Percepción de los académicos del rol docente del médico
Luz Monteroa, Ximena Triviñob, Angelina Doisc, Marisol Sirhanb,c,d, Loreto Leivae

a Departamento de Medicina Familiar, Pontificia Universidad Católica de Chile, Santiago, Chile
b Centro de Educación Médica, Pontificia Universidad Católica de Chile, Santiago, Chile
c Departamento de Salud de Adulto y Senescente, Escuela de Enfermería, Pontificia Universidad Católica de Chile, Santiago, Chile
d Departamento de Gastroenterología, Pontificia Universidad Católica de Chile, Santiago, Chile
e Departamento de Psicología, Universidad de Chile, Santiago, Chile

Recibido 03 noviembre 2016, Aceptado 05 enero 2017

Palabras Clave

Enseñanza, Educación médica, Educación superior, Valoración social, Investigación cualitativa

Keywords

Teaching, Medical education, Education higher, Social desirability, Qualitative research


Abstract

Introduction: Medical education is currently going through many changes, and Medical Schools must adapt in order to survive. These have to fulfil multiple roles and tasks, with research, teaching, and clinical care as a bottom line. Furthermore, and in many cases, these also include, management, community work, and continuing education courses. Previous studies show that not all of these roles are valued similarly.

Objective: The objective of this study was to examine the value of teaching perceived by academics from some Medical schools in Chile.

Method: Semi-structured interviews were conducted with twelve faculty members, all of whom have an active role in teaching. The sampling was intentional and guided by theory. Based on Grounded theory, the data was analysed using open, axial and selective coding. Finally the information was triangulated with literature ad-hoc.

Results: Three categories emerged from the analysis. First, the “multiple roles and tasks” performed by the faculties. The second is the “personal value of teaching”, and the third, the “institutional value of teaching”. The problem is that, even though teaching is valued, there are other activities, such as research and patient care, that are valued more,.

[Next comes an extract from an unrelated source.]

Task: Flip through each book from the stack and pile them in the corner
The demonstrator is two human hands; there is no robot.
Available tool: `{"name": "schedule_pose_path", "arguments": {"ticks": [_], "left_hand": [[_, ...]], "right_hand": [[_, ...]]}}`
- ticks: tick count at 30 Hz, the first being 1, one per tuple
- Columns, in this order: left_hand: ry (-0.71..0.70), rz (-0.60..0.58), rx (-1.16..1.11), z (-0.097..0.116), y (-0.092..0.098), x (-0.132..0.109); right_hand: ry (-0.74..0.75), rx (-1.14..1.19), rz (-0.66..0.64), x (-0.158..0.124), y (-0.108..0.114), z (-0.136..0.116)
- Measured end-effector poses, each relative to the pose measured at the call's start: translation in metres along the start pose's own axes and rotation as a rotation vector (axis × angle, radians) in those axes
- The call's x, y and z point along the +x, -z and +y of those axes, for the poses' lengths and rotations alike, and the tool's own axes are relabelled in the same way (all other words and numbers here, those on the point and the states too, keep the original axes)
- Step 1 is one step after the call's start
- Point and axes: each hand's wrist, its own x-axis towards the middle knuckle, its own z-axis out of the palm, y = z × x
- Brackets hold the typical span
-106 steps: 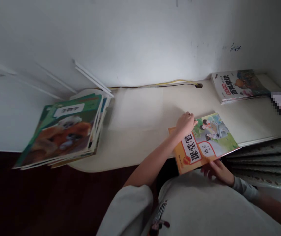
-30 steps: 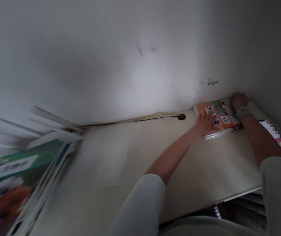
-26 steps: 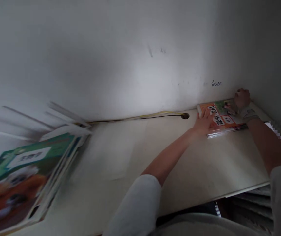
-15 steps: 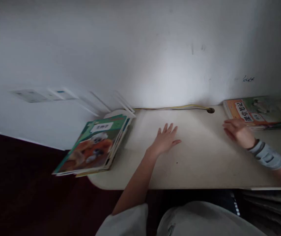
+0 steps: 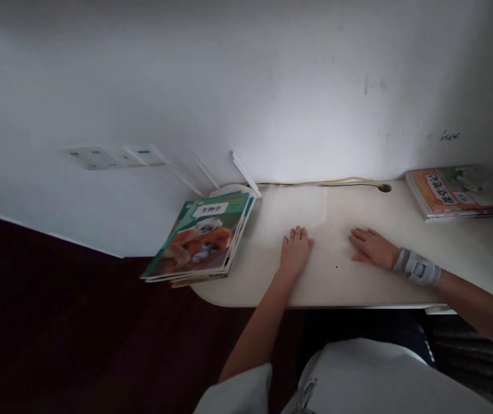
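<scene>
My left hand point(image 5: 296, 251) lies palm down on the pale desk point(image 5: 268, 282), fingers stretched forward and holding nothing. To its right, my right hand point(image 5: 371, 247) rests low over the desk surface with its fingers extended to the left, also holding nothing. A grey band point(image 5: 419, 269) is wrapped around the right wrist. Left of my left hand, a pile of books with a green biology cover point(image 5: 199, 236) sits at the desk's left end, overhanging its edge. Another pile, topped by an orange and green book point(image 5: 457, 187), lies at the back right.
Behind the desk rises a white wall point(image 5: 293, 103) with sockets point(image 5: 95, 158) at the left. A yellow cable point(image 5: 350, 179) runs along the back edge to a round hole point(image 5: 385, 188). White rods point(image 5: 245, 174) stand behind the left pile.
The view has shifted, so the desk and books appear displaced. My right hand has moved left, away from the right pile, toward my left hand. My left hand's fingers have drawn closer together.
</scene>
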Motion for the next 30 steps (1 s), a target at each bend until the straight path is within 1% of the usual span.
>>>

Conclusions: These results are multifactorial and they provide evidence that faculties perceive that teaching is relevant, but other activities, like research and clinical work, are valued more The results are similar to those found in the literature, and encourage us to pursue initiatives to rescue and promote the value of teaching, such as protected time for teaching, mentoring, promotion of innovation and excellence, etc.